Attention deficit hyperactivity disorder (ADHD) and autism spectrum disorder (ASD) are neurodevelopmental conditions of overlapping etiologies and phenotypes. For ASD, we recently reported altered elemental metabolic patterns in the form of short and irregular zinc and copper cycles. Here, we extend the application of these biomarkers of prenatal and early postnatal elemental metabolism to distinguish between individuals diagnosed with ADHD and/or ASD and neurotypical controls. We recruited twins discordant for ADHD, ASD and other neurodevelopmental diagnoses from national twin studies in Sweden (N = 74) diagnosed according to DSM-5 clinical consensus and standardized psychiatric instruments. Detailed temporal profiles of exposure to 10 metals over the prenatal and early childhood periods were measured using tooth biomarkers. We used recurrence quantification analysis (RQA) to characterize properties of cyclical metabolic patterns of these metals.
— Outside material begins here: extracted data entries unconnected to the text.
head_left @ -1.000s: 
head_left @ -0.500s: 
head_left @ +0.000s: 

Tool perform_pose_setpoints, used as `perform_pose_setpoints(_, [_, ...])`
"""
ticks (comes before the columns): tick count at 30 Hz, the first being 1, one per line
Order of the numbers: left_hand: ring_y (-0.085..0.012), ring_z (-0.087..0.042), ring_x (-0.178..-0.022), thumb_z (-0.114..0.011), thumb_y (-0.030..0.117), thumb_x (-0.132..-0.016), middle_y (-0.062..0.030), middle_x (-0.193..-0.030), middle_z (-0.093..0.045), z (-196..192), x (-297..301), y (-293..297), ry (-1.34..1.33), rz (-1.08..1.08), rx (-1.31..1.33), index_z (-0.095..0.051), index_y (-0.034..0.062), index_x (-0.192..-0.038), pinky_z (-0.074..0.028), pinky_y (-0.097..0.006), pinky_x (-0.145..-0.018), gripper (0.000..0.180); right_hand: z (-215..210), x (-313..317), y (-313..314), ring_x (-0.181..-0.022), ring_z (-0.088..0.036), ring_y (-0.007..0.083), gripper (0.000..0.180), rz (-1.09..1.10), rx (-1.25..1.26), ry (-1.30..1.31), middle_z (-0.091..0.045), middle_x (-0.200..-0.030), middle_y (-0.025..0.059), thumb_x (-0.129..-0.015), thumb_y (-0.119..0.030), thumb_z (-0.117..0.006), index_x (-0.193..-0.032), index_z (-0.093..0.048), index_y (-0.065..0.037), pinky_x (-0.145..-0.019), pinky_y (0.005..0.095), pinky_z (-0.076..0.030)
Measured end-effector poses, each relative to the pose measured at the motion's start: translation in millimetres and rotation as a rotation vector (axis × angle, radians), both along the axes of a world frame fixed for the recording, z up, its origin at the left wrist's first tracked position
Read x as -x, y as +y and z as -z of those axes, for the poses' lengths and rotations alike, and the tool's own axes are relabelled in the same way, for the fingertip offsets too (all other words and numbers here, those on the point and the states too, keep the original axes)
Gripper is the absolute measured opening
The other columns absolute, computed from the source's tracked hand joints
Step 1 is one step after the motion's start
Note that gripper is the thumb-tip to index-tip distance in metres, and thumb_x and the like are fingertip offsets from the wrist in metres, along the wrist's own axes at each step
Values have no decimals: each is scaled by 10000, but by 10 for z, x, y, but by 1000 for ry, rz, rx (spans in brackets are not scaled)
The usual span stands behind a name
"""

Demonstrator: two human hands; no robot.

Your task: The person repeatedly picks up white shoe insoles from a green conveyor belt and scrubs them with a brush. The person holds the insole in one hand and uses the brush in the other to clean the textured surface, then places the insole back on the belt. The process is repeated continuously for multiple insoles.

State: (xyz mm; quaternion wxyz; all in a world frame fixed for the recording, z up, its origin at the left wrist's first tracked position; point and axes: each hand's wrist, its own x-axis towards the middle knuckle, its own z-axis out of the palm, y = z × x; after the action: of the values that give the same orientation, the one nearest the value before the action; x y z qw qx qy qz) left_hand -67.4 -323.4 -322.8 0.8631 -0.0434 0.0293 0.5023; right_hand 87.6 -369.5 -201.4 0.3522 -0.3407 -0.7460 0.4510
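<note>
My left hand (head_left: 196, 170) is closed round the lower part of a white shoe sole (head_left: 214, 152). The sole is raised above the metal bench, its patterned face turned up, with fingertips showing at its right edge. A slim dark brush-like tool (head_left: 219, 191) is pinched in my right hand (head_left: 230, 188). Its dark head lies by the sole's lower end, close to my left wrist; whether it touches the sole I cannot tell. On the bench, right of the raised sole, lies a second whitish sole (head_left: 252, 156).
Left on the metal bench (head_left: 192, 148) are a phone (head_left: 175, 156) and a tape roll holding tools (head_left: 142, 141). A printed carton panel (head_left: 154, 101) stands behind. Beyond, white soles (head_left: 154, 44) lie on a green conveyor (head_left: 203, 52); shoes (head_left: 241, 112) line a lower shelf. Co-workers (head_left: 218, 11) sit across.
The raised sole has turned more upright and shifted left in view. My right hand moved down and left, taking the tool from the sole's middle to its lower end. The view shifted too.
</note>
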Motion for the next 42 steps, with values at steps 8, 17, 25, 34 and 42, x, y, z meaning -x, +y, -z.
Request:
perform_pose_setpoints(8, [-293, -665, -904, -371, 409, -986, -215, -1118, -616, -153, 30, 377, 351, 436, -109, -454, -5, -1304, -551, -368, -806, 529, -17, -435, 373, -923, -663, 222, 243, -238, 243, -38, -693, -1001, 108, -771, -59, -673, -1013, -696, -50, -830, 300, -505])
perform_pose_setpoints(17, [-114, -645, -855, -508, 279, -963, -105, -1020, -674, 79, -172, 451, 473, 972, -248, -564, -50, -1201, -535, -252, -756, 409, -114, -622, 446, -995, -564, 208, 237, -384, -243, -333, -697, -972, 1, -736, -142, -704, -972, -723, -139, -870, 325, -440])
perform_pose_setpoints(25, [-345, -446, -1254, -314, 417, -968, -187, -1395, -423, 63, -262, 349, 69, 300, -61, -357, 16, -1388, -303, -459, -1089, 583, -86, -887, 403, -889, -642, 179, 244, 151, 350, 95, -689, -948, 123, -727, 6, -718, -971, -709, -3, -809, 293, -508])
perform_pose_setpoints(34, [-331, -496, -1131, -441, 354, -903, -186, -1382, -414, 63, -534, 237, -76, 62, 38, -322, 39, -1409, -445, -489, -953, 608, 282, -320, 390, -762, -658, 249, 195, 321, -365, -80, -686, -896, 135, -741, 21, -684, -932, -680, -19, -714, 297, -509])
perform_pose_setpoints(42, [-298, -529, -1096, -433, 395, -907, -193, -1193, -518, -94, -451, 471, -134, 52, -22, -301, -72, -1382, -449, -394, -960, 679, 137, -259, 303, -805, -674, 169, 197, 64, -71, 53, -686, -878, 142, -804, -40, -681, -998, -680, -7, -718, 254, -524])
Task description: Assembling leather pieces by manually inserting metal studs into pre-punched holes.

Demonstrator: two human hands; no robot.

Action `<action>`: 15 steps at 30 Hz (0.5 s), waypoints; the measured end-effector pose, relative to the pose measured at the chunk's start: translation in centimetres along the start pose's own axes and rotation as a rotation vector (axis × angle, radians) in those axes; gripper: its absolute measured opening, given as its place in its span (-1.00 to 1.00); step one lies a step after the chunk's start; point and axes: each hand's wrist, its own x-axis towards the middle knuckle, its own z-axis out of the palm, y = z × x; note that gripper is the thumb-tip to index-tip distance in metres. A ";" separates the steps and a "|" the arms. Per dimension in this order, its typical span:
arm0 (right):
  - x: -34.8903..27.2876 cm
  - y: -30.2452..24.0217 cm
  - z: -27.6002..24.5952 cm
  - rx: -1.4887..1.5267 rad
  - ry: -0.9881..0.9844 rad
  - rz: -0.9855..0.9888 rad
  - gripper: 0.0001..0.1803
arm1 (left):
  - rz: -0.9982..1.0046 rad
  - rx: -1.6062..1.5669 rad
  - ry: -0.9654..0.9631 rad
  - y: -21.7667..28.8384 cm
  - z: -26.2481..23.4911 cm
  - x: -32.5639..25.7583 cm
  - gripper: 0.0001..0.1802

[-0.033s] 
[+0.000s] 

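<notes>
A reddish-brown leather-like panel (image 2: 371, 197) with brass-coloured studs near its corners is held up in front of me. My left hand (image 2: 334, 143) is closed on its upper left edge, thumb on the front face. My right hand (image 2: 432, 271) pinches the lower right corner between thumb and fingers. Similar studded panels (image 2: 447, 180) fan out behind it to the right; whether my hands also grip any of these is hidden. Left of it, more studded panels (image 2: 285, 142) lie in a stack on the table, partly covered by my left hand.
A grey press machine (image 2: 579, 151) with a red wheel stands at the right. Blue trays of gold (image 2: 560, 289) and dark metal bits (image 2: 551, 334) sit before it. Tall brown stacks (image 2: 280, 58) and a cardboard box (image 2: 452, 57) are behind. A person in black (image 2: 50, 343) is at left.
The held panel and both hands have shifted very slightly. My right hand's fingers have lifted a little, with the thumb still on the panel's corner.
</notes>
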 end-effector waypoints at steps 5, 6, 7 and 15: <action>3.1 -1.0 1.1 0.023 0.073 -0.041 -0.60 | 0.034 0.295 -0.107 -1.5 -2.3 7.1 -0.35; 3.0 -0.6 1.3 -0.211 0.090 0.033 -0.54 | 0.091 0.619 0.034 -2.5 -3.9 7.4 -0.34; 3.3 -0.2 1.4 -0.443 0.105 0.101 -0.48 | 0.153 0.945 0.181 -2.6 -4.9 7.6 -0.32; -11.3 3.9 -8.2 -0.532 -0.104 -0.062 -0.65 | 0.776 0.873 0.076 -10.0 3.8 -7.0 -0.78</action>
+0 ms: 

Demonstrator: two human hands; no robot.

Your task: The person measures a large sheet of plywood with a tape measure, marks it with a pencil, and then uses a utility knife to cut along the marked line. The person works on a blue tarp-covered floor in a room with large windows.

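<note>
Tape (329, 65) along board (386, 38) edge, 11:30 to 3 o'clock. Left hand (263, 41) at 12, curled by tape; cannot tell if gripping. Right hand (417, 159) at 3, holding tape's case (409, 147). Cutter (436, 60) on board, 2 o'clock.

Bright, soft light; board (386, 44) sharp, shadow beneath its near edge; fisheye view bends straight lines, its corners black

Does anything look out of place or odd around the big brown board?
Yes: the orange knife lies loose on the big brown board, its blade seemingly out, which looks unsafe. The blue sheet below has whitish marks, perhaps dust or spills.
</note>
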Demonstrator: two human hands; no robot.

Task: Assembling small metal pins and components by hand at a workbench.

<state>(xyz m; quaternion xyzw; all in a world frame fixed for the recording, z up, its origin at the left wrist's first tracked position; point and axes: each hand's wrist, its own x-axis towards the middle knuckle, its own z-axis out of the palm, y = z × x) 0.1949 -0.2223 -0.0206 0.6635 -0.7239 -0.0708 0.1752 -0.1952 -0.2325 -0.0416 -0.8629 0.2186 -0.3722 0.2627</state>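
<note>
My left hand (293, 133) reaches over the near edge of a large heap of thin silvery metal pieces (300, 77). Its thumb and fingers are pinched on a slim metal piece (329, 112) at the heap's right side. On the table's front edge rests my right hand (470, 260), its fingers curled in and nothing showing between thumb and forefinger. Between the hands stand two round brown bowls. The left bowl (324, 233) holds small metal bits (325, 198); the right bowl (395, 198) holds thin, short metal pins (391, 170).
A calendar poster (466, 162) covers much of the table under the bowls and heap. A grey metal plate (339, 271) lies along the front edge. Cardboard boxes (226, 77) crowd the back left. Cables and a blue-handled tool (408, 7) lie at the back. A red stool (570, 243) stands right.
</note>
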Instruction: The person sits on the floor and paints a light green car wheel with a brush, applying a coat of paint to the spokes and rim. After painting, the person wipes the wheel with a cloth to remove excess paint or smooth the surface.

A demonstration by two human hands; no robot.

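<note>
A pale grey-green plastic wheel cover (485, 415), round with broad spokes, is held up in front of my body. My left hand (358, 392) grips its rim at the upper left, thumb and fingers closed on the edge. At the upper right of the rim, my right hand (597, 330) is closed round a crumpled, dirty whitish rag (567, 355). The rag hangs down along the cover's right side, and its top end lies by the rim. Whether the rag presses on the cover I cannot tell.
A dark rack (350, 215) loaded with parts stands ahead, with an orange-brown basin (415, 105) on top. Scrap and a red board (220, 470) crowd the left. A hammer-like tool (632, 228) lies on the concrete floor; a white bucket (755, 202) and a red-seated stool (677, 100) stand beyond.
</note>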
Regularity (determinism) and complexity (entropy) of elemental cycles was consistently reduced in ADHD for cobalt, lead, and vanadium (determinism : cobalt, beta = -0.03, P = 0.017 ; lead, beta = -0.03, P = 0.016 ; and vanadium, beta = -0.03, P = 0.01. Entropy : cobalt, beta = -0.13, P = 0.017 ; lead, beta = -0.18, P = 0.016 ; and vanadium, beta = -0.15, P = 0.008). Further, we found elemental pathways and dynamical features specific to ADHD vs ASD, and unique characteristics associated with ADHD/ASD combined presentation. Dysregulation of cyclical processes in elemental metabolism during prenatal and early postnatal development not only encompasses pathways shared by ADHD and ASD, but also comprise features specific to either condition.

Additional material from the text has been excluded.